# [Action item]
The data below is to be written out exactly, with no pictures.

==== Given data ====

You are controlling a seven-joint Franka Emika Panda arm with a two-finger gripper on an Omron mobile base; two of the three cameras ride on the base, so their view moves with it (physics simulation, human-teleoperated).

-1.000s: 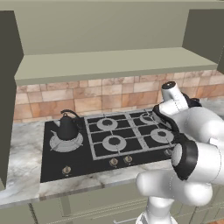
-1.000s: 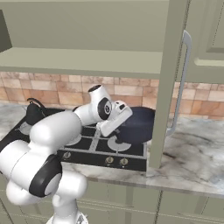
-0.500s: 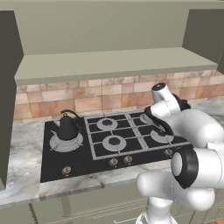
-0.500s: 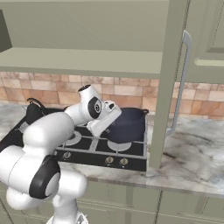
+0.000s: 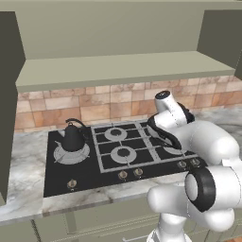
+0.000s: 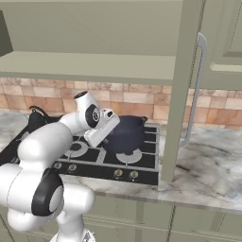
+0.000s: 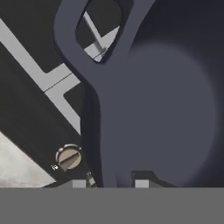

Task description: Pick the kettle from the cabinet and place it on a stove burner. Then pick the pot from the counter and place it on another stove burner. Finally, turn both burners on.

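Note:
The dark kettle (image 5: 73, 137) stands on the wide silvery stove burner (image 5: 71, 155) at the left of the black hob. My gripper (image 6: 108, 137) is shut on the rim of the navy pot (image 6: 125, 133), which is over a right-hand burner (image 6: 131, 156); whether it rests there I cannot tell. In the hand view the pot (image 7: 166, 113) and its loop handle loom large, its rim between my gripper's (image 7: 110, 183) tips. The olive cabinet door (image 6: 182, 94) stands open, edge-on, to the right of the pot. The marbled counter (image 6: 208, 175) lies beyond it.
Round control knobs (image 6: 118, 173) line the hob's front edge, one near my hand (image 7: 68, 157). The door's long bar handle (image 6: 196, 90) hangs just right of the pot. A brick backsplash runs behind, and an olive shelf (image 5: 118, 68) overhangs the hob.
My arm has carried the pot leftward, away from the cabinet door and further over the hob. The kettle has stayed where it was.

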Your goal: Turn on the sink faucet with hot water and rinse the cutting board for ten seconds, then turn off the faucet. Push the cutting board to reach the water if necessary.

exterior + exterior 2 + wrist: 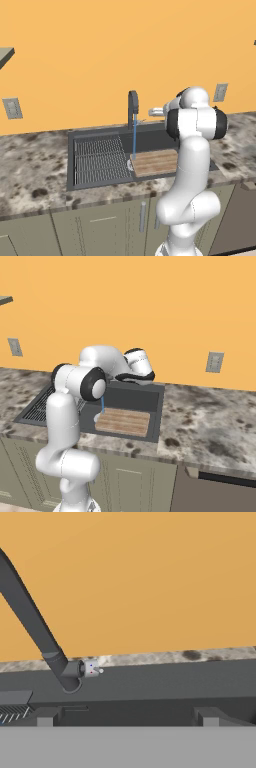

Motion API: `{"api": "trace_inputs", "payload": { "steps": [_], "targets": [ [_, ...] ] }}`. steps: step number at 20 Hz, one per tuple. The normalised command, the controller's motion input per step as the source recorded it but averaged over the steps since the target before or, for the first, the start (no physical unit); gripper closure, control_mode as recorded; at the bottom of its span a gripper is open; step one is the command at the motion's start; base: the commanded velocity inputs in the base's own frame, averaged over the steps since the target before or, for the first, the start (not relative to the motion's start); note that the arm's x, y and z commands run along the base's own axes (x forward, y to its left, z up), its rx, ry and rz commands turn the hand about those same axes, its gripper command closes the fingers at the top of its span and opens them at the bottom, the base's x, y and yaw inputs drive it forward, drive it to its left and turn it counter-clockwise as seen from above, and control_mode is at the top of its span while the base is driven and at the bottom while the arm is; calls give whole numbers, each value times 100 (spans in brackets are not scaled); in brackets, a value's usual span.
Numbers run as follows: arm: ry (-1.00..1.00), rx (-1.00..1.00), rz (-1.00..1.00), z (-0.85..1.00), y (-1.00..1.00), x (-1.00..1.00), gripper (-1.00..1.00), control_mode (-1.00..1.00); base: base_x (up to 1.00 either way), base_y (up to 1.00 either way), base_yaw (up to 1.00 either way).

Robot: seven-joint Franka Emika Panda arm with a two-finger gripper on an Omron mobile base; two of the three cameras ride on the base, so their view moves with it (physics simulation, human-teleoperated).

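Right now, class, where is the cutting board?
The cutting board lies flat in the sink, right of the drying rack, with the water landing at its left edge.

The sink sat in the worktop, against the wall. The sink faucet stood at its rear rim. The drying rack lay in the sink's left part, the cutting board in its right part. The water fell at the board's left edge.
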Motion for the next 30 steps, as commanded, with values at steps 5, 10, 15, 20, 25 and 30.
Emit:
{"api": "trace_inputs", "payload": {
  "steps": [5,10,15,20,25,30],
  "targets": [
    [0,0,0,0,0,0,-100,-100,0,0,0],
    [0,0,0,0,0,0,-100,-100,0,0,0],
    [0,0,0,0,0,0,-100,-100,0,0,0],
    [0,0,0,0,0,0,-100,-100,0,0,0],
    [0,0,0,0,0,0,-100,-100,0,0,0],
    [0,0,0,0,0,0,-100,-100,0,0,0]
  ]
}}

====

# [Answer below]
You are controlling a seven-joint Franka Emika Panda arm with a two-finger gripper on an Omron mobile base; two of the three cameras ride on the base, so their view moves with it (physics simulation, human-teleoperated).

-1.000s: 
-1.000s: 
-0.500s: 
-0.500s: 
+0.000s: 
+0.000s: 
+0.000s: 

Task description: Pick the kettle from the cabinet and place it on a stove burner. Then pick the pot from the counter and place it on another stove burner. Finally, turn both burners on.

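Note:
The dark kettle (image 5: 73, 137) stands on the wide silvery stove burner (image 5: 71, 155) at the left of the black hob. My gripper (image 6: 108, 137) is shut on the rim of the navy pot (image 6: 125, 133), which is over a right-hand burner (image 6: 131, 156); whether it rests there I cannot tell. In the hand view the pot (image 7: 166, 113) and its loop handle loom large, its rim between my gripper's (image 7: 110, 183) tips. The olive cabinet door (image 6: 182, 94) stands open, edge-on, to the right of the pot. The marbled counter (image 6: 208, 175) lies beyond it.
Round control knobs (image 6: 118, 173) line the hob's front edge, one near my hand (image 7: 68, 157). The door's long bar handle (image 6: 196, 90) hangs just right of the pot. A brick backsplash runs behind, and an olive shelf (image 5: 118, 68) overhangs the hob.
My arm has carried the pot leftward, away from the cabinet door and further over the hob. The kettle has stayed where it was.
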
Your goal: Turn on the sink faucet with hot water and rinse the cutting board for ten seconds, then turn off the faucet. Push the cutting board to reach the water if necessary.

exterior + exterior 2 + wrist: 

Motion API: `{"api": "trace_inputs", "payload": { "steps": [_], "targets": [ [_, ...] ] }}`. steps: step number at 20 Hz, one per tuple. The normalised command, the controller's motion input per step as the source recorded it but averaged over the steps since the target before or, for the first, the start (no physical unit); gripper closure, control_mode as recorded; at the bottom of its span a gripper is open; step one is the command at the motion's start; base: the commanded velocity inputs in the base's own frame, averaged over the steps since the target before or, for the first, the start (not relative to the motion's start); note that the arm's x, y and z commands run along the base's own axes (x forward, y to its left, z up), its rx, ry and rz commands turn the hand about those same axes, its gripper command closes the fingers at the top of its span and opens them at the bottom, the base's x, y and yaw inputs drive it forward, drive it to its left and turn it counter-clockwise as seen from above, and control_mode is at the top of its span while the base is driven and at the bottom while the arm is; calls give whole numbers, each value times 100 (spans in brackets are not scaled); in brackets, a value's usual span.
Numbers run as follows: arm: ry (-1.00..1.00), rx (-1.00..1.00), rz (-1.00..1.00), z (-0.85..1.00), y (-1.00..1.00), x (-1.00..1.00), gripper (-1.00..1.00), control_mode (-1.00..1.00); base: base_x (up to 1.00 either way), base_y (up to 1.00 either way), base_yaw (up to 1.00 either way).

Robot: seven-joint Franka Emika Panda arm with a two-finger gripper on an Omron mobile base; two of the three cameras ride on the base, so their view moves with it (physics simulation, human-teleoperated).

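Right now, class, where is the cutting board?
The cutting board lies flat in the sink, right of the drying rack, with the water landing at its left edge.

The sink sat in the worktop, against the wall. The sink faucet stood at its rear rim. The drying rack lay in the sink's left part, the cutting board in its right part. The water fell at the board's left edge.
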Motion for the next 30 steps, as commanded, with values at steps 5, 10, 15, 20, 25 and 30.
Emit:
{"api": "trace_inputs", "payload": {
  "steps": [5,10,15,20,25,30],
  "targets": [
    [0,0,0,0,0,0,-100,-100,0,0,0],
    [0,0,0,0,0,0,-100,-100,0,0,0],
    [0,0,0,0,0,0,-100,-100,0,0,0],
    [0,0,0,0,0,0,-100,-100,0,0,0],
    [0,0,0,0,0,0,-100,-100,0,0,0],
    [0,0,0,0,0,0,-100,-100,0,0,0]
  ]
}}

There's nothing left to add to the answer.